La amenaza quedó suspendida en el aire, pesada y sofocante. Valeria sintió que su cuerpo se tambaleaba.
Karina se rió y tiró de Damián hacia un pequeño salón privado conectado al estudio. -Vamos, Damián. No dejes que arruine nuestra noche.
La puerta del salón se cerró con un clic. Valeria se quedó congelada por un momento, el insulto resonando en sus oídos. Luego, se movió.
Sabía exactamente qué buscar. Bruno había descrito una carpeta azul, escondida en un compartimento secreto detrás de una fila de libros de derecho. Mientras buscaba, escuchó sonidos ahogados desde el salón. Una risita suave de Karina, un murmullo bajo de Damián.
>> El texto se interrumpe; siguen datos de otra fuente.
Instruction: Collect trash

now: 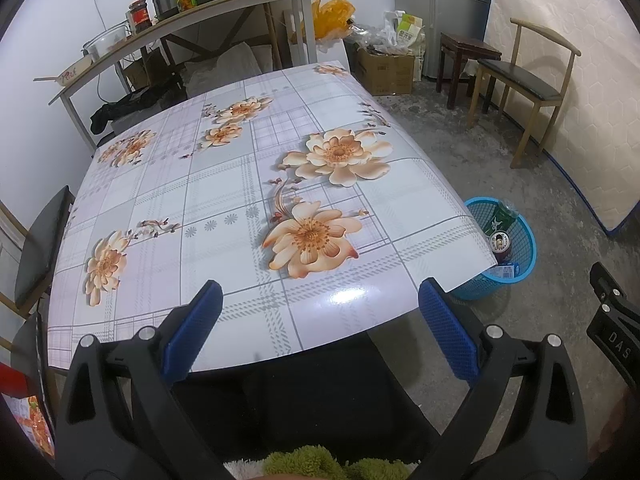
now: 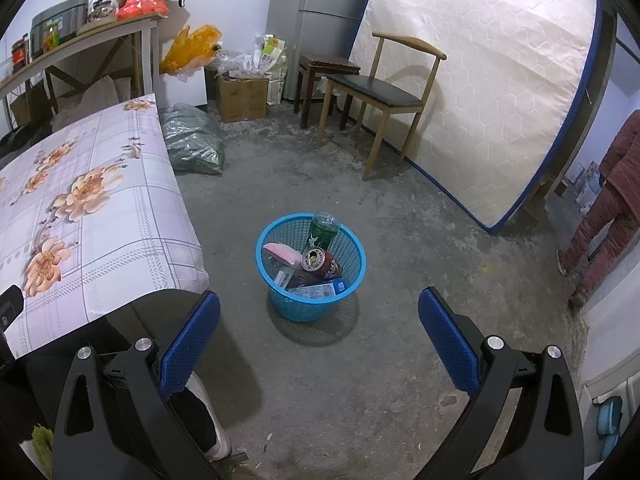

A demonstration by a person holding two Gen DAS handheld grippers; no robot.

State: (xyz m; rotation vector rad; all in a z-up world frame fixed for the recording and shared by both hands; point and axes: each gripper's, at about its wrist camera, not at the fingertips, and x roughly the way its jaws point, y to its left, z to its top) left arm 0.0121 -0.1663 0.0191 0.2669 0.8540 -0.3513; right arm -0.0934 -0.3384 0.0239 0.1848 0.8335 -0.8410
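Observation:
A blue mesh basket (image 2: 352, 276) stands on the concrete floor beside the table. It holds a green bottle (image 2: 322, 234), a red can (image 2: 324, 266), a pink item (image 2: 284, 254) and a blue and white carton (image 2: 316, 290). The basket also shows in the left wrist view (image 1: 520, 252), partly hidden by the table corner. My right gripper (image 2: 319, 338) is open and empty, above the floor in front of the basket. My left gripper (image 1: 320, 330) is open and empty over the near edge of the flowered table (image 1: 224, 200). Part of the right gripper shows at the right edge (image 1: 612, 320).
A wooden chair (image 2: 384, 96) and dark stool (image 2: 324, 80) stand by a leaning mattress (image 2: 500, 80). A cardboard box (image 2: 242, 96), bags and a cluttered shelf (image 1: 180, 20) line the back wall. A grey plastic bag (image 2: 196, 140) lies by the table. A person's legs (image 2: 600, 208) are at right.

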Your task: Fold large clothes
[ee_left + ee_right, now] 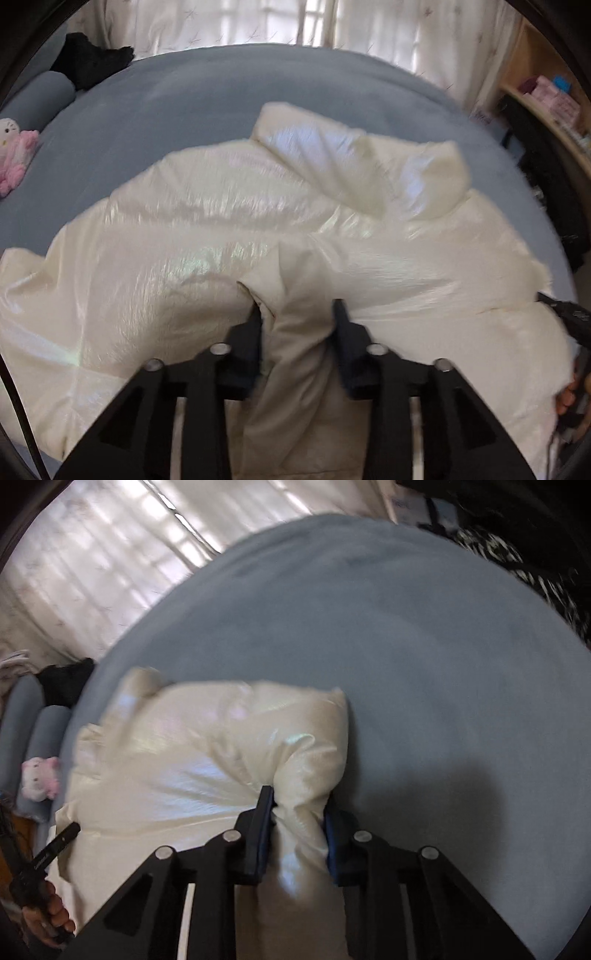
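Observation:
A large shiny cream puffer jacket (207,236) lies spread on a grey-blue bed (192,92). My left gripper (297,310) is shut on a bunched fold of the jacket's matte lining at its near edge. In the right wrist view the same jacket (177,760) lies to the left on the bed (406,664). My right gripper (297,805) is shut on a puffy corner of the jacket near its right edge. The right gripper's tip shows at the right edge of the left wrist view (565,310). The left gripper's handle (51,849) shows at the lower left, held in a hand.
A pink and white plush toy (14,151) and a grey bolster (37,96) lie at the bed's left side. A black garment (92,59) lies at the far left corner. White curtains (258,22) hang behind the bed. Wooden shelves (546,96) stand at the right.

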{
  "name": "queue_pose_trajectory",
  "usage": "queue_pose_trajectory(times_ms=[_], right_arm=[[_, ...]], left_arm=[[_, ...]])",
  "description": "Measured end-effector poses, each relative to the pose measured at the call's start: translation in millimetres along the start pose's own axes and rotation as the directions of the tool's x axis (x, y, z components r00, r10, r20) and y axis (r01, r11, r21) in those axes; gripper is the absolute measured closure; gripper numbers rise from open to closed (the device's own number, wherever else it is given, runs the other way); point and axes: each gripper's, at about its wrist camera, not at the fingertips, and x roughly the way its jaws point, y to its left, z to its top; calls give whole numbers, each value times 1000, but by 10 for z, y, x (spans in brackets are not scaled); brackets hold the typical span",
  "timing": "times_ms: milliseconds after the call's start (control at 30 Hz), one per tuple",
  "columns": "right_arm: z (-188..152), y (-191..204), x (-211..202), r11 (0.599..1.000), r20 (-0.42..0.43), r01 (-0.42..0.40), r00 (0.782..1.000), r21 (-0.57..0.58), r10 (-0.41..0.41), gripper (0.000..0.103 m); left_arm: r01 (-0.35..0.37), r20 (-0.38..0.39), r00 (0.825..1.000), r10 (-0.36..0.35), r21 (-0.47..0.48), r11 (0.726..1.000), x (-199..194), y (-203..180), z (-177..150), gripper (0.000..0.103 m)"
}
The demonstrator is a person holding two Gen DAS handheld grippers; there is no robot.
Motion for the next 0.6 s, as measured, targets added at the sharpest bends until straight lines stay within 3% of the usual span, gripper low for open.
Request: queue_pose_trajectory(times_ms=[100,200,333,500,600], right_arm=[[54,-34,-153,999,3,0,1000,37,0,65],[90,-4,-422,999,33,47,998,5,-48,64],[20,281,-859,996,119,45,992,-73,-36,64],[-175,828,-921,985,65,-118,990,-128,127,64],[-361,1212,-744,962,-19,-217,976,-163,217,64]], left_arm=[[-34,20,999,33,25,999,-123,-28,-10,65],[-41,38,999,39,61,997,-354,-6,0,63],[-56,136,990,45,72,996,-777,64,0,61],[47,170,984,-48,11,999,-1042,49,-94,62],[79,154,985,-80,13,997,-955,-160,-184,72]])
Sus manos temblaban mientras sacaba los libros. Sus dedos buscaron a tientas el pestillo oculto. Los sonidos de la otra habitación se volvieron más distintos, más íntimos.
Valeria apretó los ojos, tratando de bloquearlos. Sentía que su mente se partía en dos. Una mitad gritaba de agonía, mientras que la otra era una máquina fría y enfocada, decidida en su tarea. No podía concentrarse. Los sonidos eran un recordatorio constante y atormentador de su lugar en esa casa.